Una conocida fábula de Esopo: La cigarra y la hormiga, estuvo de moda en la web durante todo este mes. Mientras algunos la usaron para explicar el descalabro del euro originado por algunos países europeos poco previsores y con una descomunal deuda pública, en desmedro de sus socios esforzados y ahorradores, otros la emplearon para censurar el comportamiento relajado que caracteriza a algunos peruanos y lo paradójico que puede resultar el éxito en nuestro país.
Según la historia original, una cigarra se pasó el verano cantando. Al llegar el invierno se encontró desprovista de alimento y acudió a pedirlo prestado a su vecina la laboriosa hormiga. Esta última, inocente y generosa, se compadeció de la cigarra y le regaló algunos granos de arroz, no sin antes advertirle que debía ser previsora y que “vale más prevenir que lamentar”.
Otra versión más acorde con nuestros tiempos y crudamente realista cambió el final del cuento. La hormiga, sabiendo que su generosidad no cambiaría en absoluto el comportamiento de la cigarra y que por el contrario, su desprendimiento sólo la obligaría moralmente a mantener a la irresponsable durante toda su vida, le negó el alimento condenando al divertido bicho a una muerte segura. La moraleja, en este caso, es que “el trabajo incesante de la hormiga se ve recompensado con la supervivencia y la despreocupación de la cigarra se paga con la vida”.

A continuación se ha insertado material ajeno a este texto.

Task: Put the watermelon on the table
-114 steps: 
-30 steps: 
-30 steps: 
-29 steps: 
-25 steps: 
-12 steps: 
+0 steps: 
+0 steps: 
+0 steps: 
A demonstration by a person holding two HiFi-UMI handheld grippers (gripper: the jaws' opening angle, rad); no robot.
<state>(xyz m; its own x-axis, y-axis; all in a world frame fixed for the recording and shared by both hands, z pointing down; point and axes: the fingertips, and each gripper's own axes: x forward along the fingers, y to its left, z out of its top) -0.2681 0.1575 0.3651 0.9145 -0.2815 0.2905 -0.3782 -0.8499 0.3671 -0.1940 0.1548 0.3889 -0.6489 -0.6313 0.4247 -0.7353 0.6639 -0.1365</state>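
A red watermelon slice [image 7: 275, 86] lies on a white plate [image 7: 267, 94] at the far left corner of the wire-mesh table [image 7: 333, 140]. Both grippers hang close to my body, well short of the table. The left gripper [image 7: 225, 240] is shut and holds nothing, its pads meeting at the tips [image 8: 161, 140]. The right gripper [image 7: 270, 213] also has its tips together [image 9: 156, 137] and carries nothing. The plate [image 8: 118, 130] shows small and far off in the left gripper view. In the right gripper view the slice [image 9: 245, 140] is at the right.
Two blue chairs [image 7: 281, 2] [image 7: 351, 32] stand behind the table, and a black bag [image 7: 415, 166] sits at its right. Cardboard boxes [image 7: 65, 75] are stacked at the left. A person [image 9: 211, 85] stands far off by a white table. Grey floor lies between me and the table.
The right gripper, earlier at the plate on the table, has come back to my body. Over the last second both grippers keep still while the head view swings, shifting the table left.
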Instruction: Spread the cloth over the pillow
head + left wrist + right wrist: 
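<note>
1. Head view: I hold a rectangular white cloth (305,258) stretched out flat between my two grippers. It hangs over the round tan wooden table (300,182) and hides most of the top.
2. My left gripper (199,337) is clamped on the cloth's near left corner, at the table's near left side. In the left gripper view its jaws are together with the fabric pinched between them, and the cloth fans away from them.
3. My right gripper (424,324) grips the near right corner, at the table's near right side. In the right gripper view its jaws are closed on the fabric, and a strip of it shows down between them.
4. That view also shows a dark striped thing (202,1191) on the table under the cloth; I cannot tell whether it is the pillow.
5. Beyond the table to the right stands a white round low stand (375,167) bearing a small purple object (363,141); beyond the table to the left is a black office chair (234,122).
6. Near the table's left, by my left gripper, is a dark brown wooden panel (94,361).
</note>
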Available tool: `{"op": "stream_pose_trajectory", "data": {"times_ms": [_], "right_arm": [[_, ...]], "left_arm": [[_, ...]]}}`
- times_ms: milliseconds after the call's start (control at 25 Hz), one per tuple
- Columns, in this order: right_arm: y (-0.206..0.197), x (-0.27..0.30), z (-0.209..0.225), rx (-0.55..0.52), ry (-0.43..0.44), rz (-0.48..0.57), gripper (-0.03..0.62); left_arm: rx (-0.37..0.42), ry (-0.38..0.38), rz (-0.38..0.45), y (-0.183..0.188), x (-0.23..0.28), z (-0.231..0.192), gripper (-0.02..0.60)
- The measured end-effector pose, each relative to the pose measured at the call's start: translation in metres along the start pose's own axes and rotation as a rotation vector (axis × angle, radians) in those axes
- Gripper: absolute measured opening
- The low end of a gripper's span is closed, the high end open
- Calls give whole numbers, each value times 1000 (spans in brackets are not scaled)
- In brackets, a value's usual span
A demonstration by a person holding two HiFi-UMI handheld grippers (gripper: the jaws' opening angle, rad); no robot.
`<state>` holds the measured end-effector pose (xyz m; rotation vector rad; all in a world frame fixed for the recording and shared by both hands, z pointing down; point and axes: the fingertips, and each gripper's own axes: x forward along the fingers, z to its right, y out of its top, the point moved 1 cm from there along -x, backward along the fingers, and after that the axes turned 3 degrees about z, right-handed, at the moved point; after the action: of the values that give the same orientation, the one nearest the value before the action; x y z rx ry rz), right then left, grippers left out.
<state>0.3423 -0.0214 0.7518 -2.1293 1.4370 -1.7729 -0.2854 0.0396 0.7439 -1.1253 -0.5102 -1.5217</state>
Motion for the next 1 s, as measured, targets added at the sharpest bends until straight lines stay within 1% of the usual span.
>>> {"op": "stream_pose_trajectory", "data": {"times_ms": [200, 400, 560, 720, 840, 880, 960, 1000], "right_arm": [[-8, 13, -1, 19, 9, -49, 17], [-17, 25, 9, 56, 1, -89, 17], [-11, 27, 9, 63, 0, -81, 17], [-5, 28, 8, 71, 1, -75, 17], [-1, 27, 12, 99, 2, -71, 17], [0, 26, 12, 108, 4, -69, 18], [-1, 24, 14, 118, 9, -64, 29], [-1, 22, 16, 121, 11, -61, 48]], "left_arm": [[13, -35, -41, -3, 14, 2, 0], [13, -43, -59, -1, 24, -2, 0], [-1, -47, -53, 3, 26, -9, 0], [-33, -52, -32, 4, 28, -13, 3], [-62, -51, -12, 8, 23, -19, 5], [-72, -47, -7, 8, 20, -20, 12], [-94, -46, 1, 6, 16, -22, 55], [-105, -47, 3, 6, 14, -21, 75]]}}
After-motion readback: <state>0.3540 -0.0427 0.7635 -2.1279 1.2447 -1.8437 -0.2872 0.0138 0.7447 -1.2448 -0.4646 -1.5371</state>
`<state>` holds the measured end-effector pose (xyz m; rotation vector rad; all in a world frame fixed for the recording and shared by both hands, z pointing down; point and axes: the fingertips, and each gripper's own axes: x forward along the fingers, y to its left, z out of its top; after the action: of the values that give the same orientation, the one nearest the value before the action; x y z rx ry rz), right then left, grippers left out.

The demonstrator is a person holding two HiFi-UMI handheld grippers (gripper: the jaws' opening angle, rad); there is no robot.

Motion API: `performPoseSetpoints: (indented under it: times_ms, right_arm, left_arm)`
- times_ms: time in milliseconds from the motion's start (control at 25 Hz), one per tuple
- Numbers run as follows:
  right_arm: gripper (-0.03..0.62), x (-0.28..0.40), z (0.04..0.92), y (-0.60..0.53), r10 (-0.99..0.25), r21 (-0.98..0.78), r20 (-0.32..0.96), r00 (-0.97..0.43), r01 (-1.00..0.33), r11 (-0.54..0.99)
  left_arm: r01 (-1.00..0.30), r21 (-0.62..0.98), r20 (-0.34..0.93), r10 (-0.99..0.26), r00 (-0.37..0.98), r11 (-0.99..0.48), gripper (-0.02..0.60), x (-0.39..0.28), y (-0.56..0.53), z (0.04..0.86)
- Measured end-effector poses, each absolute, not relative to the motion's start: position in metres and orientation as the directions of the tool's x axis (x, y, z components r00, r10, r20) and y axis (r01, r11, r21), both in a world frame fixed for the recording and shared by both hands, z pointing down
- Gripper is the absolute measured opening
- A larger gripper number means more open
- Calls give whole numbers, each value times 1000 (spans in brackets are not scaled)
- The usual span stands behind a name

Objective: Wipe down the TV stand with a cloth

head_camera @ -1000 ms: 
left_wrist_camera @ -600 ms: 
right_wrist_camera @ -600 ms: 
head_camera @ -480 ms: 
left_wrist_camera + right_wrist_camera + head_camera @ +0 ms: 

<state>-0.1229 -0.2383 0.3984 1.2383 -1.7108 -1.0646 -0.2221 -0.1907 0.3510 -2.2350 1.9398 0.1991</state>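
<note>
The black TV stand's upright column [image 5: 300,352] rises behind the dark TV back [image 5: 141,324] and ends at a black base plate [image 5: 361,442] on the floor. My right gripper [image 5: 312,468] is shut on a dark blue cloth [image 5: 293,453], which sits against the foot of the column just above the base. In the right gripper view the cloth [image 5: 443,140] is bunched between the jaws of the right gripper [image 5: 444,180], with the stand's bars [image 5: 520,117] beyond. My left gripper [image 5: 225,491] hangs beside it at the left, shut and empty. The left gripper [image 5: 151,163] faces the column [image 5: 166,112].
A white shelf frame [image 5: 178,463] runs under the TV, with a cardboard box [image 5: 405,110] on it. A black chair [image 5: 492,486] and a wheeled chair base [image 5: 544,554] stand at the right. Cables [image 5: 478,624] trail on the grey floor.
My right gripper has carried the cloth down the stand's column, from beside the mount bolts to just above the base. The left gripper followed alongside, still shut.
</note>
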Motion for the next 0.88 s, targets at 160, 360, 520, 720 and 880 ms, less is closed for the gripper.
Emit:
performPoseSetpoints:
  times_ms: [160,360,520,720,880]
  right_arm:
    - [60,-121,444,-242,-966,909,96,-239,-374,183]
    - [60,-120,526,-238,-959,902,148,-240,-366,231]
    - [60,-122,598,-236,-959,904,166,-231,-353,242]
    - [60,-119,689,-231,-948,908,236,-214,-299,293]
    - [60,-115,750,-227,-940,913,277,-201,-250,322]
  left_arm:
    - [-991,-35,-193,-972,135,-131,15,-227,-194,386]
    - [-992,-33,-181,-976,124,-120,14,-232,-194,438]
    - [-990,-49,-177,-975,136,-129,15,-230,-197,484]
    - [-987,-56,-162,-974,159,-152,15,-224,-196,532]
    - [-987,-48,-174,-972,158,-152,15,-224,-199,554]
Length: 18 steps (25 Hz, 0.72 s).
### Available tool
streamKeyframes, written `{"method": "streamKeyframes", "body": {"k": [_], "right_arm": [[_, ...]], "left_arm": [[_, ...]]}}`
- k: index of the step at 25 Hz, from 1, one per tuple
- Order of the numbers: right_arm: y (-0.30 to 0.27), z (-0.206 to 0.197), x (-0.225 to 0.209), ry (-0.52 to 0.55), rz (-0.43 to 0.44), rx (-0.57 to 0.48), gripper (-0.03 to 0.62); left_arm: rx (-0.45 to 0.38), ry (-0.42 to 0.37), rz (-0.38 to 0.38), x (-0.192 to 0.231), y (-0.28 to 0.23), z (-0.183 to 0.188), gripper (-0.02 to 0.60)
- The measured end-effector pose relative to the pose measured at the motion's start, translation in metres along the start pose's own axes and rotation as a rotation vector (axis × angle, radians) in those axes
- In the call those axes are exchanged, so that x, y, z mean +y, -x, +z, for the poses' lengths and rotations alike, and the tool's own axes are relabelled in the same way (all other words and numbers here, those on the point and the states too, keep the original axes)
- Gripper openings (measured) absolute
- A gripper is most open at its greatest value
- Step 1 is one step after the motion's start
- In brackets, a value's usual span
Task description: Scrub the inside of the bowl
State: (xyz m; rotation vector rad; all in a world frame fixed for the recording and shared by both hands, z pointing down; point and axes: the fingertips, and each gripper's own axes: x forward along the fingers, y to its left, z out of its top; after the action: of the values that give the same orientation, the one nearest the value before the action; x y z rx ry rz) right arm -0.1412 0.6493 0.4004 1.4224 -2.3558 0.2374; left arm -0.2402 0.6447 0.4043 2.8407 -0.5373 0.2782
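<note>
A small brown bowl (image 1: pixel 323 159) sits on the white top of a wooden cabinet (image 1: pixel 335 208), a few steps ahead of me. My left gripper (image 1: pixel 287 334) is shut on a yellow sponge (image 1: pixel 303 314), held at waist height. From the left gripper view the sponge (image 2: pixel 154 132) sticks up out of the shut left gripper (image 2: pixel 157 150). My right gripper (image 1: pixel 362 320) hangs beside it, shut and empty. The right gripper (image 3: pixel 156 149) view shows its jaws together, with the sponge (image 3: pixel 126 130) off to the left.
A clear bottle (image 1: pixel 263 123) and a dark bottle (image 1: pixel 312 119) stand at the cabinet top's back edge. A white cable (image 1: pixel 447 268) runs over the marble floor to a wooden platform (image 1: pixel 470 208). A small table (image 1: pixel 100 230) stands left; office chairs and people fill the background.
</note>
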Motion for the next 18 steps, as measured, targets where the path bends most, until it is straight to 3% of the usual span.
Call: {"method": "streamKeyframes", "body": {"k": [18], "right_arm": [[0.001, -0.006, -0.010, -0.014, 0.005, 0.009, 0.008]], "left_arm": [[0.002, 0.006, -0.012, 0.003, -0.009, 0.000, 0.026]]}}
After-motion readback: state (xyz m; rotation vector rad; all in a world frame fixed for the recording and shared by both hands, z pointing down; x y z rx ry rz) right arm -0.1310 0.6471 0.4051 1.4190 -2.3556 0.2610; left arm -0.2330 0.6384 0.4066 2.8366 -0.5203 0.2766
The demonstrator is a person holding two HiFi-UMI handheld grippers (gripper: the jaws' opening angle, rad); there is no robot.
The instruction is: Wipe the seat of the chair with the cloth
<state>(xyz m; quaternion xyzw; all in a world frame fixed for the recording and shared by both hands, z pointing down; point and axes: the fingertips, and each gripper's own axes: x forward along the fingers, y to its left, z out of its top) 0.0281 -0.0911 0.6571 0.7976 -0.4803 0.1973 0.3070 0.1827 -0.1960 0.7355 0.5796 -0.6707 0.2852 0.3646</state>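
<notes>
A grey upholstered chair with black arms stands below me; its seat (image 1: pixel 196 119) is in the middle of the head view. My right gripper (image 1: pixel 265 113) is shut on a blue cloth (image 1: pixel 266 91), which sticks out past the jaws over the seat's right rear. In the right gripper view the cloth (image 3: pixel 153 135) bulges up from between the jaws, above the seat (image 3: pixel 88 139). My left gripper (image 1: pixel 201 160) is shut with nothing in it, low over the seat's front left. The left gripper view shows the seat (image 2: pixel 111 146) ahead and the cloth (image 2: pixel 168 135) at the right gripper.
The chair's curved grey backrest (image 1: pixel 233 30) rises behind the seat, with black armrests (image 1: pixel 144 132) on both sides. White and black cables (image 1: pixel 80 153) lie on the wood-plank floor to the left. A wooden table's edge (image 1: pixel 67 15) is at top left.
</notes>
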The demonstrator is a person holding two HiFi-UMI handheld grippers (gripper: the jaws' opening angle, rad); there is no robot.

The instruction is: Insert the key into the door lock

El aspecto que no menciona la fábula, en ninguna de las dos versiones, es el terrible daño a terceros que causan las cigarras imprevisoras del mundo de la fantasía y en la realidad cuando no realizan a conciencia su trabajo. Por ejemplo, el caso de la Empresa Prestadora de Servicios de Saneamiento S.A. – Cajamarca, Sedacaj.
Efectivamente, una noticia muy poco difundida hace dos semanas, fue la declaración del regidor Hernán Bueno Cabrera acerca del reciente informe de los nuevos funcionarios de la empresa proveedora de agua. De acuerdo a la autoridad edil, la actual administración debe afrontar temas legales, heredados de gestiones anteriores, por varios millones de soles y lo que tiene en caja no le alcanza para realizar las obras más urgentes.
“Los anteriores funcionarios decían que la empresa estaba muy bien, pero ahora se ha informado que tienen problemas en cuanto a dinero que necesitan para invertir en obras que mejoren el servicio. Actualmente tienen aproximadamente siete millones de soles, pero necesitan más dinero, además la empresa tiene problemas con laudos arbitrales por varios millones de soles”, señaló el Concejal.
La revelación más grave, que todos conocían de alguna forma pero nadie tenía la valentía de publicar, fue: “... la falta de servicios para la población no es por falta de agua, porque en las fuentes de captación sí hay agua, lo que pasa es que las captaciones desde las fuentes hasta las plantas –El Milagro y Ronquillo- no son suficientes”. Alguien, alguna cigarra, no hizo su trabajo en la debida oportunidad y la población no puede ser abastecida adecuadamente hoy porque la capacidad para recibir el líquido necesario y servir a toda la población es insuficiente.
En resumen, el paciente se muere de sed no porque falte agua sino porque no hay cómo dársela. Además del perjuicio que se ha causado, y se sigue causando a la población, durante tanto tiempo porque no se previó en su oportunidad la ampliación de las líneas de conducción de agua hacía las plantas de tratamiento, los responsables de esa situación permitieron con su desidia que los enemigos de la minería y el desarrollo culparan injustamente de la falta de agua a la empresa minera Yanacocha.
“En Cajamarca no hay agua porque la mina se la toma toda”, decían los anti mineros a pesar de que sabían a conciencia que estaban mintiendo. Lo bueno de todo esto es que una vez sincerado el problema sólo se trata de hallar la solución adecuada para resolverlo. Lo mismo sucederá en el caso del proyecto Conga. La solución quedará a la vista una vez que se develen, como se está haciendo, una a una, todas las motivaciones políticas que han tenido y tienen aún los impulsores del conflicto.
El problema que causan las cigarras insensatas en el mundo real es el mismo que ocasionan los choferes borrachos y que aparecen en las crónicas sangrientas de nuestros noticieros de madrugada: Cuando se accidentan, en vez de matarse solos, que a fin de cuentas es su elección personal, lo hacen llevándose por delante a otras personas inocentes que nada tienen que ver con su irresponsabilidad. Eso es injusto.